Directions for this task: A verbatim copy of the listing is needed; pictures are to be left out.

= = = = = = =

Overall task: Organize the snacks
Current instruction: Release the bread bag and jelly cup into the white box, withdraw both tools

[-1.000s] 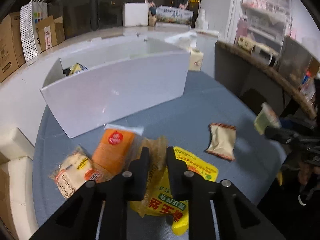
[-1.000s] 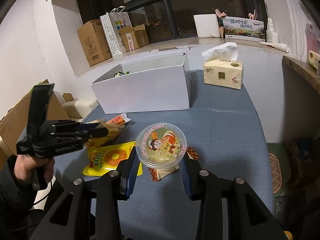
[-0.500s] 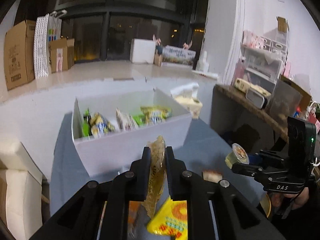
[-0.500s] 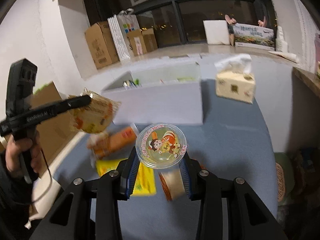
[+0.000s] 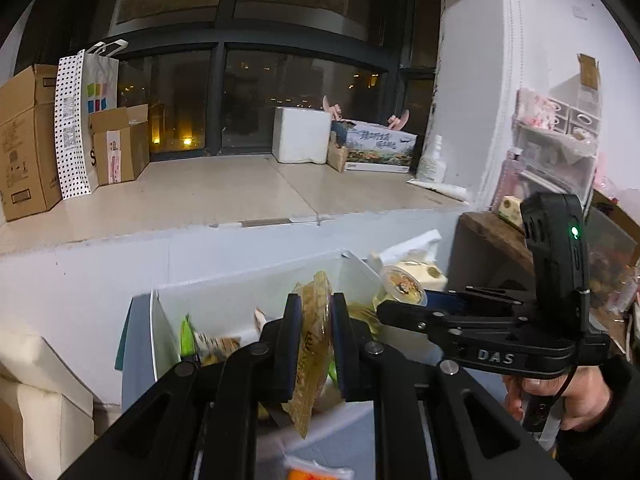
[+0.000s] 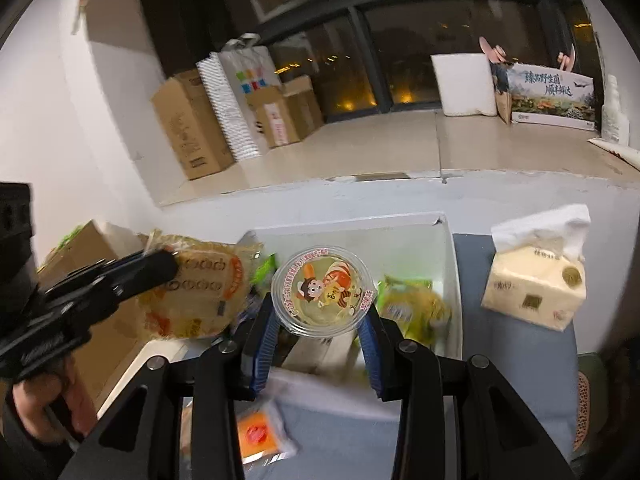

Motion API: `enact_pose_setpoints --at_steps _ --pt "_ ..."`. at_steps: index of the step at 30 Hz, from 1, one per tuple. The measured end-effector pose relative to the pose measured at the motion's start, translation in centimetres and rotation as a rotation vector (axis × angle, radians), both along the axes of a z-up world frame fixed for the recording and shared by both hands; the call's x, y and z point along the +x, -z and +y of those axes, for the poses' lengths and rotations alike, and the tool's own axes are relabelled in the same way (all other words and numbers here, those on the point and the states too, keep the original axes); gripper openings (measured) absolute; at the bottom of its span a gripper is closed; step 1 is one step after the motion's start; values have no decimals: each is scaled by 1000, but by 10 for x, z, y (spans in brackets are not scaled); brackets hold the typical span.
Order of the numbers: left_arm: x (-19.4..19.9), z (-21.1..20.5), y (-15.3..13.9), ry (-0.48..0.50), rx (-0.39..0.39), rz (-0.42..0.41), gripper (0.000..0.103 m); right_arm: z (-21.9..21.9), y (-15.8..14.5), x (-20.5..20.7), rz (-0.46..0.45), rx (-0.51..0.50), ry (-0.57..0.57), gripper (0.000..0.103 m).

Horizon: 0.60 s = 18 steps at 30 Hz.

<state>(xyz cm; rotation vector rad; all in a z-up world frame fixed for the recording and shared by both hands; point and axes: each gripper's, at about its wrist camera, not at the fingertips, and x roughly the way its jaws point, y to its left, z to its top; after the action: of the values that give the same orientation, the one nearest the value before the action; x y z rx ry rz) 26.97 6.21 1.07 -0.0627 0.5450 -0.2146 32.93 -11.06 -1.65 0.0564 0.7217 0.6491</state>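
**Left wrist view: both snacks carried over the box, release comes next**

Left wrist view shows the left gripper point(image 5: 311, 344) clamped narrow on a flat yellow cracker packet point(image 5: 314, 332), which hangs edge-on between the pads above the white box point(image 5: 256, 280). At 3 o'clock the right gripper point(image 5: 404, 304) reaches in, and the person's hand point(image 5: 560, 396) grips its handle. From the right wrist view, the right gripper point(image 6: 318, 332) holds a round jelly cup point(image 6: 323, 290) by its sides, its cartoon lid up, over the box's open top. The cracker packet point(image 6: 196, 286) sits at 9 o'clock of the cup, and a tissue pack point(image 6: 536, 276) stands on the table at 3 o'clock, outside the box.

The step in hand looks like the carry to the box. The next move probably calls for lowering each snack into a free gap among the packets already inside, then opening the tongs without knocking the other gripper.

A second ago both grippers were low over the blue table, the box well ahead. Now they have risen and advanced, the box's inside is visible beneath them, and an orange packet point(image 6: 260, 434) is left on the table at 6 o'clock.
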Motion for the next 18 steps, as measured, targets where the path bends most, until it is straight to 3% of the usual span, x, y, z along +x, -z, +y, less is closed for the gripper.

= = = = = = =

Response to the task:
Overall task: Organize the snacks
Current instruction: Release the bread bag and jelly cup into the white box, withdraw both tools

[-1.000s] 
[-1.000s] 
[-0.500s] 
[-0.500s] 
[+0.000s] 
[+0.000s] 

Motion API: `enact_pose_setpoints --at_steps _ --pt "_ ..."`. at_steps: index of the step at 30 Hz, from 1, one per tuple. The measured end-effector pose relative to the pose measured at the motion's start, translation in centimetres and rotation as a rotation vector (axis × angle, radians), both along the axes of a z-up world frame fixed for the recording and shared by both hands; the call's x, y and z point along the +x, -z and +y of those axes, for the poses' lengths and rotations alike, and the tool's own axes are relabelled in the same way (all other words and numbers here, those on the point and the states too, keep the original axes); gripper openings (measured) absolute; at the bottom of its span a gripper is closed; step 1 is one step after the motion's start; values have no decimals: each is scaled by 1000, but by 10 for x, z, y (spans in brackets are not scaled); brackets hold the typical span.
Order of the numbers: left_arm: x (-19.4..19.9), z (-21.1..20.5), y (-15.3..13.9), ry (-0.48..0.50), rx (-0.39..0.39), rz (-0.42..0.41), gripper (0.000..0.103 m); right_arm: z (-21.9..21.9), y (-15.8..14.5), x (-20.5..20.7), rz (-0.46..0.45), rx (-0.51..0.50), ry (-0.57..0.57), gripper (0.000..0.103 m).

Horizon: 0.60 s = 18 steps at 30 Hz.

<state>(xyz cm; rotation vector rad; all in a z-up world frame fixed for the recording and shared by both hands; point and axes: each gripper's, at about its wrist camera, not at the fingertips, and x roughly the way its jaws point, y to its left, z to its top; after the action: of the values that give the same orientation, the one nearest the value before the action; x y z rx ry rz) 26.97 6.21 1.07 -0.0627 0.5450 -0.2146 32.93 -11.06 -1.65 0.0564 0.7217 0.6491</state>
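**Left wrist view: both snacks carried over the box, release comes next**

Left wrist view shows the left gripper point(image 5: 311, 344) clamped narrow on a flat yellow cracker packet point(image 5: 314, 332), which hangs edge-on between the pads above the white box point(image 5: 256, 280). At 3 o'clock the right gripper point(image 5: 404, 304) reaches in, and the person's hand point(image 5: 560, 396) grips its handle. From the right wrist view, the right gripper point(image 6: 318, 332) holds a round jelly cup point(image 6: 323, 290) by its sides, its cartoon lid up, over the box's open top. The cracker packet point(image 6: 196, 286) sits at 9 o'clock of the cup, and a tissue pack point(image 6: 536, 276) stands on the table at 3 o'clock, outside the box.

The step in hand looks like the carry to the box. The next move probably calls for lowering each snack into a free gap among the packets already inside, then opening the tongs without knocking the other gripper.

A second ago both grippers were low over the blue table, the box well ahead. Now they have risen and advanced, the box's inside is visible beneath them, and an orange packet point(image 6: 260, 434) is left on the table at 6 o'clock.
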Motion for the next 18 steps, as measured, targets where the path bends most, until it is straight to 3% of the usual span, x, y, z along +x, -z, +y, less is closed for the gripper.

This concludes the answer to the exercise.